What the task requires
A single stretch of the material below is to be transcribed exactly, starting at the line with "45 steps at" and ending after the line with "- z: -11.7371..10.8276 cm".

Material shown
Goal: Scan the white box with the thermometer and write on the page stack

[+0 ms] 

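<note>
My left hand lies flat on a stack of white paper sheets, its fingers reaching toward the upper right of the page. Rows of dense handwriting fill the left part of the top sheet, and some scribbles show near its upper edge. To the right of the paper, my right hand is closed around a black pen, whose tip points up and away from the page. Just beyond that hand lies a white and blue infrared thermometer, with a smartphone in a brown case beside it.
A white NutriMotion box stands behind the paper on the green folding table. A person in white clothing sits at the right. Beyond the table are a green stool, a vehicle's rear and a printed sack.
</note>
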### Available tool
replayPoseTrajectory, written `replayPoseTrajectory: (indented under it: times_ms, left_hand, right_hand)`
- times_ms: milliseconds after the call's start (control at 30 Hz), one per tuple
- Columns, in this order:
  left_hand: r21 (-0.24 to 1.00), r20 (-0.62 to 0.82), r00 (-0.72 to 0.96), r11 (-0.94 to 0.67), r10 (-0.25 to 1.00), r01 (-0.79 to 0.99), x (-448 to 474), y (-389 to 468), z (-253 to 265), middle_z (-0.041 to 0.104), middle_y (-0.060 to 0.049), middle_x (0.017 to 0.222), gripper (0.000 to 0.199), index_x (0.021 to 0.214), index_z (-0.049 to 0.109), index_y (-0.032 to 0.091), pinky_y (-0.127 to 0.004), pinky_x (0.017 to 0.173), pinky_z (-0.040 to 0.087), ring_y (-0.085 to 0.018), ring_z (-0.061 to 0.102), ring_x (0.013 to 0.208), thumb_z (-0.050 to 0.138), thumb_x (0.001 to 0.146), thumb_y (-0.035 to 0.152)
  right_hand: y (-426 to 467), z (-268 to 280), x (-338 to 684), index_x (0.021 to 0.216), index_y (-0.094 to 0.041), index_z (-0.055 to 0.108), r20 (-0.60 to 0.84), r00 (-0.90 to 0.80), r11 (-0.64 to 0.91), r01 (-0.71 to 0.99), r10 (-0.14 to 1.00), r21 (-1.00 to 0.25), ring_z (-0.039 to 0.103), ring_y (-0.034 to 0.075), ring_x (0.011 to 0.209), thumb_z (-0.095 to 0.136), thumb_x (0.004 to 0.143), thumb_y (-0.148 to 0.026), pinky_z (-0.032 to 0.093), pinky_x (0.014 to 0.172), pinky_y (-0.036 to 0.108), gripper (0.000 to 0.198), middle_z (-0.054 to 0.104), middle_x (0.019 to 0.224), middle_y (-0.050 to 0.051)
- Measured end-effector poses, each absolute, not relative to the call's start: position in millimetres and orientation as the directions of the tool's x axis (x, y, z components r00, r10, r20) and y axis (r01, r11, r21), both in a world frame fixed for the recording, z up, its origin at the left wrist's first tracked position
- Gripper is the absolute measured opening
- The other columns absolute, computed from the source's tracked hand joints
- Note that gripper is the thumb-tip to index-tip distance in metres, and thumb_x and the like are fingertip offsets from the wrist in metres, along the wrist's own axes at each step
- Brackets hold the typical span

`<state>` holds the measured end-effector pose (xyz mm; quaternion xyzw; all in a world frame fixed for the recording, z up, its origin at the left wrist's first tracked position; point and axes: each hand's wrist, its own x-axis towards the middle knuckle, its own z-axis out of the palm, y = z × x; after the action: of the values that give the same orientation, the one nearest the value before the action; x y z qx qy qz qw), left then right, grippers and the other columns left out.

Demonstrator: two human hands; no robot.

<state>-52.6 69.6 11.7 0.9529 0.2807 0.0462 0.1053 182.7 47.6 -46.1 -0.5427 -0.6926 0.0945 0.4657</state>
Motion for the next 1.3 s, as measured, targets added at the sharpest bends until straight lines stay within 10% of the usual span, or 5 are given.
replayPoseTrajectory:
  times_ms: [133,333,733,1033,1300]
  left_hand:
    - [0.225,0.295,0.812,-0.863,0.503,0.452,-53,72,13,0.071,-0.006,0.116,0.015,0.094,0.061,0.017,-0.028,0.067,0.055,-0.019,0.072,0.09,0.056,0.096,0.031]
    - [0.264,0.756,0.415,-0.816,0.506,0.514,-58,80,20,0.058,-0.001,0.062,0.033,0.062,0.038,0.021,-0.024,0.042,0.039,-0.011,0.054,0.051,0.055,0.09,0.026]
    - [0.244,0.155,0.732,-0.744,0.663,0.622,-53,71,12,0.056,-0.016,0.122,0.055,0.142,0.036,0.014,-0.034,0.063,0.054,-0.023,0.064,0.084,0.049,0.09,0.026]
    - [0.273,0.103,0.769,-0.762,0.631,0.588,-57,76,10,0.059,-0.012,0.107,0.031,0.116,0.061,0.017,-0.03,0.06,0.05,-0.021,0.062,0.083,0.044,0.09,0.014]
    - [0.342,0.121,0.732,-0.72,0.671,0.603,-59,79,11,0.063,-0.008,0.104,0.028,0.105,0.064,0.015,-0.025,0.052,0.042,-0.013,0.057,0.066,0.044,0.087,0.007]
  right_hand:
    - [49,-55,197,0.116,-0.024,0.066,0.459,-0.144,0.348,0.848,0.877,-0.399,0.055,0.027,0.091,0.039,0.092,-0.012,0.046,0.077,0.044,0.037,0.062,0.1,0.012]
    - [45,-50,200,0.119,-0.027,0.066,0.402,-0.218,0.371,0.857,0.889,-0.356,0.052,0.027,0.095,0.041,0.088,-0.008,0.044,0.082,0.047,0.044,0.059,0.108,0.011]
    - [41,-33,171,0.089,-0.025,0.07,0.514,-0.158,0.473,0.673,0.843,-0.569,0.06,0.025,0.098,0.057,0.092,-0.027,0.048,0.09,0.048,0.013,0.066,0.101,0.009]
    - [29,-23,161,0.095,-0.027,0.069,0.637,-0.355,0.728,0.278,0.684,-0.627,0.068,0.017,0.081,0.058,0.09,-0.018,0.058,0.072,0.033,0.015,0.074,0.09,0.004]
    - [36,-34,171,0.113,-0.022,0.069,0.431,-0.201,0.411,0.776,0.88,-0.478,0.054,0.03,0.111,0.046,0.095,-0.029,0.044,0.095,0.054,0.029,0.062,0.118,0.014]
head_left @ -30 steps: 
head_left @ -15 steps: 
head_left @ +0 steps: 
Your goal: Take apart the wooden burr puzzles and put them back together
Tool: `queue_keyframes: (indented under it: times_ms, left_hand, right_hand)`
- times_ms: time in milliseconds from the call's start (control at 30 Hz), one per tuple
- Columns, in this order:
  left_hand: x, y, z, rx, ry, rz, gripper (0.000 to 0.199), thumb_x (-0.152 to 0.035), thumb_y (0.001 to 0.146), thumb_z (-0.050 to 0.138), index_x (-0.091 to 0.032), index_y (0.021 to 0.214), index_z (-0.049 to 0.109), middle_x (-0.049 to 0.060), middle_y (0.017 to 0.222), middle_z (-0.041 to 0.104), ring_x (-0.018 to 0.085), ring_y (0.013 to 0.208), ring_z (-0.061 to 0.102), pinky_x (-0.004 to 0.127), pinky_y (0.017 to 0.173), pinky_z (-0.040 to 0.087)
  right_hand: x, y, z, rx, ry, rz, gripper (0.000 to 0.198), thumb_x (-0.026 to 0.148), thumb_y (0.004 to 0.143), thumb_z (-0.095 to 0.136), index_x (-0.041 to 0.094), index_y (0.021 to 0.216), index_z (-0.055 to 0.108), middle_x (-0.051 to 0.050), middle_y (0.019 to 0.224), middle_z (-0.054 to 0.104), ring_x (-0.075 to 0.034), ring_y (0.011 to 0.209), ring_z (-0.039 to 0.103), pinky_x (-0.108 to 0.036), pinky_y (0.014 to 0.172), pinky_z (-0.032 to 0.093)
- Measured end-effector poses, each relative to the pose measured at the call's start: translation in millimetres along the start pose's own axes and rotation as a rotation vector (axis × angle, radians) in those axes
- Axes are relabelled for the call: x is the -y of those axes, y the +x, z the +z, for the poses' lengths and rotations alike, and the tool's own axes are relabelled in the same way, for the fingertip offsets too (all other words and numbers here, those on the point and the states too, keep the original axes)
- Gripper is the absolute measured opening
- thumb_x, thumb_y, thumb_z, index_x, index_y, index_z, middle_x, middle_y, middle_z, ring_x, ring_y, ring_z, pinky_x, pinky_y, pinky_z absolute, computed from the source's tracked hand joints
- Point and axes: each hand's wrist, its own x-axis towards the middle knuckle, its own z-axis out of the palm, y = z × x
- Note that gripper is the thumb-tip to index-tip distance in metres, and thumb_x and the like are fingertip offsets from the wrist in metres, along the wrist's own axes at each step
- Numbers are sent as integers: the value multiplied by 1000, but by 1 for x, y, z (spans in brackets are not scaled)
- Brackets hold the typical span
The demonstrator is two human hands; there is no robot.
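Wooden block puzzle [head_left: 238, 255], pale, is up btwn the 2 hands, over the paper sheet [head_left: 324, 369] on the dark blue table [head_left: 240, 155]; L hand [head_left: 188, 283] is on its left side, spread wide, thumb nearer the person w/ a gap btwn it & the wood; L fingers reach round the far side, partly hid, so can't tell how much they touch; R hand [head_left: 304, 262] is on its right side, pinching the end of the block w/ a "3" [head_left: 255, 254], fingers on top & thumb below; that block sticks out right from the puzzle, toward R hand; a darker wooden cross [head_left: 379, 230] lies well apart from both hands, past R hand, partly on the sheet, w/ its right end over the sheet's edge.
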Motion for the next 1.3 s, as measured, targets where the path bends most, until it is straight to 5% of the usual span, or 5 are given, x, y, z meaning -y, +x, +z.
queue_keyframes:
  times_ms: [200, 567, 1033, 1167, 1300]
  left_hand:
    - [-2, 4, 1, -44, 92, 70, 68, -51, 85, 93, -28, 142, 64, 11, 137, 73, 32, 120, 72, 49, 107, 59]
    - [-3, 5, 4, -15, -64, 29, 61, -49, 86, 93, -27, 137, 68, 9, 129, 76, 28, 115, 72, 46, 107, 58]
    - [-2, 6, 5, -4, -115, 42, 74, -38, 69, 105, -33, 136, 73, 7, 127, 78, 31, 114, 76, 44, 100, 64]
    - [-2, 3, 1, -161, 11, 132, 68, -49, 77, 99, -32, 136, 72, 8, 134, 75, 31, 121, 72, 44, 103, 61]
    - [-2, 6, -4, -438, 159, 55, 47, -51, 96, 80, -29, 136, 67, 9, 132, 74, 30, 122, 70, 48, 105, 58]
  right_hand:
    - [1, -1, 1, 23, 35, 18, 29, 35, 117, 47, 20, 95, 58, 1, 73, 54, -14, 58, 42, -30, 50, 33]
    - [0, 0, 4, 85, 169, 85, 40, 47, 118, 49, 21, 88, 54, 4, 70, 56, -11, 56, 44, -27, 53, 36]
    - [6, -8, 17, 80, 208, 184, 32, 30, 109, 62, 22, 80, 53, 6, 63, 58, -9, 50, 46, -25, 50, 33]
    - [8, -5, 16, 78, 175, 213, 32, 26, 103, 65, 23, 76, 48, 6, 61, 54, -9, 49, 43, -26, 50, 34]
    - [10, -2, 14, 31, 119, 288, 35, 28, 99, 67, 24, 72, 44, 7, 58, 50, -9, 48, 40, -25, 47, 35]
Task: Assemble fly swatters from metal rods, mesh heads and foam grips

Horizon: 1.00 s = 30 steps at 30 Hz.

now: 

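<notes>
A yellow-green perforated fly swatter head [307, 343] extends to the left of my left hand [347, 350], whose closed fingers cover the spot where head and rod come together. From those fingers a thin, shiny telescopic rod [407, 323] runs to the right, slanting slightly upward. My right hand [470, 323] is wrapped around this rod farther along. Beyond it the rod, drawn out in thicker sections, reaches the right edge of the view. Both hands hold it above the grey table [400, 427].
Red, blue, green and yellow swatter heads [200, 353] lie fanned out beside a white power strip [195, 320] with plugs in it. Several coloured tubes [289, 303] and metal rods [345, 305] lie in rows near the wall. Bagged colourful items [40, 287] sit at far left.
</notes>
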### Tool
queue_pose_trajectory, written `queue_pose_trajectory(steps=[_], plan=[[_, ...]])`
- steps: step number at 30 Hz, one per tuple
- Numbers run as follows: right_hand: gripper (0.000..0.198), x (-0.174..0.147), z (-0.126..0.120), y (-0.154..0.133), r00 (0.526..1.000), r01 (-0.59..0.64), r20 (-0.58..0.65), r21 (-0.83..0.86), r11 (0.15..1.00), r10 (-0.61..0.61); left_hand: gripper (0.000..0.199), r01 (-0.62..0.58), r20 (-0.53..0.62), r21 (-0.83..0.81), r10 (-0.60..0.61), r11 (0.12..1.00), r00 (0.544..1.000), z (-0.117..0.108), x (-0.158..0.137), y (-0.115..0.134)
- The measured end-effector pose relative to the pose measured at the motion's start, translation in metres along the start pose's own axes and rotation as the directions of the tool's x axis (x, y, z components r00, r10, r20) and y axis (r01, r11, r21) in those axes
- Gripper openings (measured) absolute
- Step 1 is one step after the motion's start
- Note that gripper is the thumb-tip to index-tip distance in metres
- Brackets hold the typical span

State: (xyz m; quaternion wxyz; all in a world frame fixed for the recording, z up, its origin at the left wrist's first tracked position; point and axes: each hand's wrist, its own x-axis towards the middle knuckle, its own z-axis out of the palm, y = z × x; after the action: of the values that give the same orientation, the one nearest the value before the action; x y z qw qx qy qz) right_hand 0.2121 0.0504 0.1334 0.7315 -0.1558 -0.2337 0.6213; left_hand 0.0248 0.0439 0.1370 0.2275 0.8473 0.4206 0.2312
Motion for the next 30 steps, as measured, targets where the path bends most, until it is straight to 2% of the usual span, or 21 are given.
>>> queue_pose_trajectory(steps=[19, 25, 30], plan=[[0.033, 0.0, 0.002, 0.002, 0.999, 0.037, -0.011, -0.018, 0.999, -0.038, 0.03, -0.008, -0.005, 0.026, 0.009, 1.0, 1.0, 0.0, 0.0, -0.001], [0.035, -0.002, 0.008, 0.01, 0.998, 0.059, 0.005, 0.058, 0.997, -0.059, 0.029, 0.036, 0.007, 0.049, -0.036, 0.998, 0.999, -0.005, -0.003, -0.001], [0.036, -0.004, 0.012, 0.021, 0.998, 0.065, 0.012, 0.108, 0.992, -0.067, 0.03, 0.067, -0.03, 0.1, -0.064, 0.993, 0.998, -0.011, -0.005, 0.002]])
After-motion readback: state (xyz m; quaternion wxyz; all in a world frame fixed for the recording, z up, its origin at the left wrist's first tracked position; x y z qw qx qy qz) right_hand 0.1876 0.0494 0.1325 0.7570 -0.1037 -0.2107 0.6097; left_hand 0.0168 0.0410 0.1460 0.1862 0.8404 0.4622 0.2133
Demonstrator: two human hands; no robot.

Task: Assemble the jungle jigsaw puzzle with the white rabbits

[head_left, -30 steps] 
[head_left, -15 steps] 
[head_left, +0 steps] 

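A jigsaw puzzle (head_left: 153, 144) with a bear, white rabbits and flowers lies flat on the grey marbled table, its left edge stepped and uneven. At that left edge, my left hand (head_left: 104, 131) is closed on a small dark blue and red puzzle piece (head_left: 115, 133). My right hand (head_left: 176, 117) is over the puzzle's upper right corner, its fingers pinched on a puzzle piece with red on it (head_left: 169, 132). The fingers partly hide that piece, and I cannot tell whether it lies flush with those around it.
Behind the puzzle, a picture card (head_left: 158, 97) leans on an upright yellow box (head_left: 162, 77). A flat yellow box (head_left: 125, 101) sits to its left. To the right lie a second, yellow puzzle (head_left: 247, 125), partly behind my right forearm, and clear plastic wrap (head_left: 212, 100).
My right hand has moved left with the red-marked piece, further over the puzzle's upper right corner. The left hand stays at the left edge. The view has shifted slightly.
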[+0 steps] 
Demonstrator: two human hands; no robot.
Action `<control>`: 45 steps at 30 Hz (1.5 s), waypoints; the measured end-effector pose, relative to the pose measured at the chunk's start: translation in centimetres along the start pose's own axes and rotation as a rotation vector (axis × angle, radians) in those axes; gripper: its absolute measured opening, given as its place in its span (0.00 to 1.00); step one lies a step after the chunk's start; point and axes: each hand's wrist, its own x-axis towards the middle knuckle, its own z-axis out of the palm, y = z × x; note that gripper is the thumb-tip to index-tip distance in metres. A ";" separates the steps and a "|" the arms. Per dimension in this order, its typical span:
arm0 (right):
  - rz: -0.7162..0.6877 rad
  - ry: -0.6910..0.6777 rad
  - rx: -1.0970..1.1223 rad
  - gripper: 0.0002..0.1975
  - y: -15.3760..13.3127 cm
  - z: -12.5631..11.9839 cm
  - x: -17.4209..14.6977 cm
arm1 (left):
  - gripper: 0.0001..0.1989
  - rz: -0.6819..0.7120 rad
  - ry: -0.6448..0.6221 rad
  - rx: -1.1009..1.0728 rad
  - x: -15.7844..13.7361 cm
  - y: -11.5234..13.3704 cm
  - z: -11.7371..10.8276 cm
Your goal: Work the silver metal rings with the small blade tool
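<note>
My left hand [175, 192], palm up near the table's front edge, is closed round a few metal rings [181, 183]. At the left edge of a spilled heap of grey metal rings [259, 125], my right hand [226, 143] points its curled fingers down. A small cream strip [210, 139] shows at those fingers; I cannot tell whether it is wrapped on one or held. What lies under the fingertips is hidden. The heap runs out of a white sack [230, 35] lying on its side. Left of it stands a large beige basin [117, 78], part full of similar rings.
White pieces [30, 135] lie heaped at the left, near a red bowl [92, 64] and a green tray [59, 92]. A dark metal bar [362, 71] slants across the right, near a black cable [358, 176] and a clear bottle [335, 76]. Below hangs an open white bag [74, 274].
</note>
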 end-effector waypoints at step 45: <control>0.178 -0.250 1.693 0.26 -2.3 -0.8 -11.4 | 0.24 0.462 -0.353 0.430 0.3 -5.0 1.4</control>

Written solution
Action `<control>`: 45 steps at 30 Hz (1.5 s), waypoints; the measured end-effector pose, relative to the pose measured at the chunk's start: translation in centimetres along the start pose's own axes and rotation as a rotation vector (axis × angle, radians) in those axes; gripper: its absolute measured opening, given as its place in its span (0.00 to 1.00); step one lies a step after the chunk's start; point and axes: each hand's wrist, its own x-axis towards the middle knuckle, its own z-axis out of the palm, y = z × x; note that gripper is the thumb-tip to index-tip distance in metres. A ";" separates the steps and a "|" the arms. Per dimension in this order, its typical span:
arm0 (right):
  - rz: -0.7162..0.6877 rad
  - ry: -0.6910..0.6777 rad
  - rx: -1.0970..1.1223 rad
  - gripper: 0.0002..0.1975
  - y: -15.3760..13.3127 cm
  - z: -12.5631..11.9839 cm
  - x: -17.4209..14.6977 cm
arm1 (left):
  - gripper: 0.0001..0.1989
  - rz: -0.6819..0.7120 rad
  - ry: -0.6448..0.6221 rad
  - rx: -1.1009..1.0728 rad
  - x: -15.7844..13.7361 cm
  - y: -11.5234..13.3704 cm
  - z: -11.7371..10.8276 cm

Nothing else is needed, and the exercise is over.